### The task
Check every line of the material below for "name". Give the number of lines that have it, and only that.
Stored data START
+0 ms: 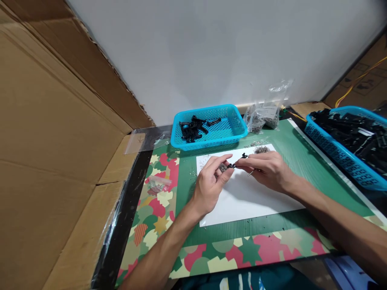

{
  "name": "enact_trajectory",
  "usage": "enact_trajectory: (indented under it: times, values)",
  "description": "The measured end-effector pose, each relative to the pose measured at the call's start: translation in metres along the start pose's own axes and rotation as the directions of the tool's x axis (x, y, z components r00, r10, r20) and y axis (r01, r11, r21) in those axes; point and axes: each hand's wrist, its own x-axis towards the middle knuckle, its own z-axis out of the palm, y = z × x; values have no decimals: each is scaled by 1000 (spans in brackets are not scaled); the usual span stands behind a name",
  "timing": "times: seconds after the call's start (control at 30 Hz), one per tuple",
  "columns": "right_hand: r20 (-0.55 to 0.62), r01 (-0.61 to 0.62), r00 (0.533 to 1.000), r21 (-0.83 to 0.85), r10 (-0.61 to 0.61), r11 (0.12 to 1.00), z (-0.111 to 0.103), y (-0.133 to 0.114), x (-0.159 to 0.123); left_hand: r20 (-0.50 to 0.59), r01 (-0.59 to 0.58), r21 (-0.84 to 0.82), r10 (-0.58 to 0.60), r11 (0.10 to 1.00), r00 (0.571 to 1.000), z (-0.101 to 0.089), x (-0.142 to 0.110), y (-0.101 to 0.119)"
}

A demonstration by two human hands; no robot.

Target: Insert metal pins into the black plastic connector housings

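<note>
In the head view, the small black part (231, 165) sits above the white sheet (248, 205), between the left hand (211, 177) and the right hand (269, 169), just at the right fingertips and beside the tip of the left thumb. It lies to the right of the left hand's grip and to the left of the right hand's, and the right hand looks the nearer of the two. Its long axis seems to slant away and to the right, in under the right fingers; a second black bit (244, 156) pokes out above them, and whether it is the same piece I cannot tell. The right grip is narrow, fingers bunched together, and appears to hold the part; a thin metal rod (250, 173) sticks out below that hand. The left hand is half curled, thumb and forefinger apart, and I cannot tell whether the thumb pinches the part or only steadies it. A clump of metal bits (223, 167) shows between left thumb and fingers, in the palm or beyond it. Past the hands, a blue basket (211, 144) bears more black pieces (192, 129), well apart from both grips.
</note>
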Motion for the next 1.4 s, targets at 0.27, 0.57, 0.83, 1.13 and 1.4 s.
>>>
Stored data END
### Result for this exercise
2